岸本斉史は『NARUTO』や『MARIO』や『サムライ8』などの作品を発表しているが、いずれも大友克洋の影響をかなり受けている。
『NARUTO』や『MARIO』など作中の重要キャラの名前をそのままローマ字で作品のタイトルにしているのは『AKIRA』と同様であり、パースペクティブに凝った作風も大友漫画と共通している。
『NARUTO』の「蒸危暴威(じょうきぼうい)」は大友の『スチームボーイ』に由来する。
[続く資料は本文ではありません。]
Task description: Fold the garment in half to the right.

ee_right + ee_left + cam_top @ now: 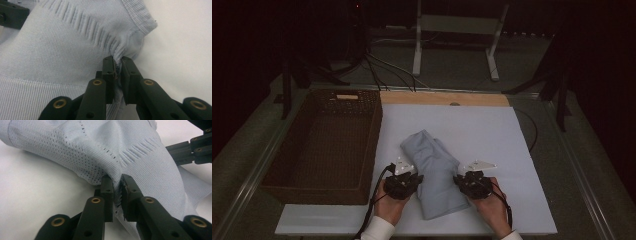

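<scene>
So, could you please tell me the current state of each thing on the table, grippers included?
Light blue knit garment: folded into a bundle on the white table, pinched at both sides.
Left gripper: shut on a fold of the garment.
Right gripper: shut on the garment near its ribbed edge.
Wicker basket: upright, nothing visible inside, left of the garment.

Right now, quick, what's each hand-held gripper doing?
Left hand-held gripper: shut on the pale blue knit garment.
Right hand-held gripper: shut on the same garment, at its other side.
</scene>
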A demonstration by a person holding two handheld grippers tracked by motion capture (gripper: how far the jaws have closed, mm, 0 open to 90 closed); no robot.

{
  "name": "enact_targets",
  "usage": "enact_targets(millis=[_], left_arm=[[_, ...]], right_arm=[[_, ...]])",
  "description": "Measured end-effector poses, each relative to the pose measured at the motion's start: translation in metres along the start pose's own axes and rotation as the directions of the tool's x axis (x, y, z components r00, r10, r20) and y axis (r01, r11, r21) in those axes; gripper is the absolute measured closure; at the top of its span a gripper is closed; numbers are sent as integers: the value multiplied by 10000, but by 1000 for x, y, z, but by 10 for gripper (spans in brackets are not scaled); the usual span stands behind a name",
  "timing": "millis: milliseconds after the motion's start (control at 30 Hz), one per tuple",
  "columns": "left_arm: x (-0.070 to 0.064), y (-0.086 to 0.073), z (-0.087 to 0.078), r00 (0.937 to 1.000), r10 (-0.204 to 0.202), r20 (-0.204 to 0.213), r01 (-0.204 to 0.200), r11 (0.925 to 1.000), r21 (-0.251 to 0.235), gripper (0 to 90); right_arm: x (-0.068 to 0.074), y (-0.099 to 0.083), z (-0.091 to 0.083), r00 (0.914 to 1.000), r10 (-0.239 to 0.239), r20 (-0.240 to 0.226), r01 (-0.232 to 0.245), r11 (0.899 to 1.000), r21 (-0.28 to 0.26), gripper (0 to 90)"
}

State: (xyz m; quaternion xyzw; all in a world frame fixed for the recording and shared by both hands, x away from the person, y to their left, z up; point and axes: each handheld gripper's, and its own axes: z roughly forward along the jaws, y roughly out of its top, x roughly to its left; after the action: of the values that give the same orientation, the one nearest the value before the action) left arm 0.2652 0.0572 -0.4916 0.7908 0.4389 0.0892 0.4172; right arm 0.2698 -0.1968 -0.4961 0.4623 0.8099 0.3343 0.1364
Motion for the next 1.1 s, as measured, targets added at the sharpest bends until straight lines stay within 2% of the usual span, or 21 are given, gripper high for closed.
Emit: enact_targets(millis=[133, 167, 233, 300, 400, 533, 700, 800, 900, 1100], left_arm=[[-1, 2, -3, 9999, 135, 65, -133, 9997, -211, 688], [-2, 2, -5, 9999, 143, 41, -141, 9989, -453, 688], [-3, 5, -9, 9997, 259, -4, -259, 9968, -756, 590], [-6, 7, -11, 9994, 332, -43, -335, 9944, -1006, 529], [-9, 9, -12, 9987, 478, -194, -496, 9928, -1090, 440], [-13, 9, -9, 9978, 656, -90, -662, 9923, -1046, 386], [-17, 9, -7, 9973, 731, 81, -716, 9904, -1184, 316], [-19, 10, -9, 9967, 804, 81, -788, 9893, -1231, 243], [-20, 12, -11, 9963, 861, 35, -849, 9874, -1334, 192], [-20, 15, -14, 9960, 896, 53, -877, 9837, -1573, 157]], right_arm=[[-1, -1, -2, 10000, 38, -50, -38, 10000, -61, 806], [-2, -1, -4, 9999, 84, -85, -84, 9999, -90, 784], [-5, -1, -8, 9992, 297, -264, -306, 9990, -321, 693], [-7, -1, -12, 9976, 499, -485, -523, 9974, -488, 653], [-8, -2, -16, 9958, 592, -692, -634, 9962, -596, 528], [-7, -5, -21, 9949, 565, -840, -630, 9950, -771, 423], [-6, -10, -31, 9940, 706, -839, -767, 9945, -713, 367], [-5, -17, -36, 9927, 789, -912, -842, 9949, -554, 314], [-4, -24, -37, 9939, 698, -850, -736, 9964, -419, 315], [-4, -33, -29, 9933, 1019, -547, -1018, 9948, 45, 394]])
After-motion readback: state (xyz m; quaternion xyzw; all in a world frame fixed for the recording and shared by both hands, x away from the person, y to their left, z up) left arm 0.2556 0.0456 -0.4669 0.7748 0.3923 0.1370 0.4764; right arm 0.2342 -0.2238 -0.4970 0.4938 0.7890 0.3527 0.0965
また、『サムライ8』では古老ポジションのキャラの謎めいた台詞が多かったが、『AKIRA』にも「遠まわしなようで、読者に感覚的な理解を期待するような台詞回し」は見られた。
『AKIRA』第5巻で41号が科学者たちに「例えば地球の自転ってあるだろ…」と語りだすシーン等は作中の世界観を主人公に説明する猫姿のキャラを連想させる。
岸本は「この世界で人生に影響を与えた人物がいて、よちよち歩きの自分を導いた母が鳥山明だとすれば、威厳と大き過ぎる背中を見せてくれた大友克洋こそが父だ」(魚拓)と述べているとのことで、岸本の大友への敬意が伝わってくる。